I just have not been in the “focus on your weightloss” mood the past few days.
Somehow, I’m pretty sure the one I care about’s mother snapped me out of that this morning.
I stayed with him last night – I needed some cuddles – it was grand.
And when I left this morning I ran into his mother, who told me that she has been slacking with her WLJ & has put back on 20lbs that she had lost.
I think realizing that it’s just as easy for me to put back on that weight made me realize that I’ve got to stick to this.
I know how to do this. I’ve just got to actually do it.
So, I’m going to attempt not counting points. I still have a food journal. And this time it’s truly a journal. I don’t only write down what I ate, but I also make notes about how I’m feeling.
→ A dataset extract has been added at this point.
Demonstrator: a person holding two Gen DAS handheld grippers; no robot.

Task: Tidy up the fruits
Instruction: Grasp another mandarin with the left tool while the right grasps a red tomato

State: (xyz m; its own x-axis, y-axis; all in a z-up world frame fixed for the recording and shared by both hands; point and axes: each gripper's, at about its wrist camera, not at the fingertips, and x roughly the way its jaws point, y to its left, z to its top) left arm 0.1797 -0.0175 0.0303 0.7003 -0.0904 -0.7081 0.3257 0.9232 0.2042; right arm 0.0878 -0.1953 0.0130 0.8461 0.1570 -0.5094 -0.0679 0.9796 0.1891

I can. And I will. Do this.
But, on a different note, I’m just so totally smitten with the one I care about. We were talking last night about funds – we’re both beyond broke. He has mentioned before that he likes taking care of me, to which I always reply that I don’t need him to take care of me.
My ex used to try to push it on me. He tried to buy my love. It was annoying. It made me mad. I don’t need someone to take care of me. And I especially don’t need you to parade it around and act like you’re all big & bad because you bought me dinner.
But there’s something about this one. Maybe it’s the fact that he doesn’t push it. Or he’s open to me taking him out to dinner. I don’t know really. But I just like the idea of him taking care of me.
Now, ladies, that does not mean that I am going to start becoming one of those “woah as me! I need a man to take care of me” type of women. Eff that business!
I think I might be falling for this one. Hardcore. That is all.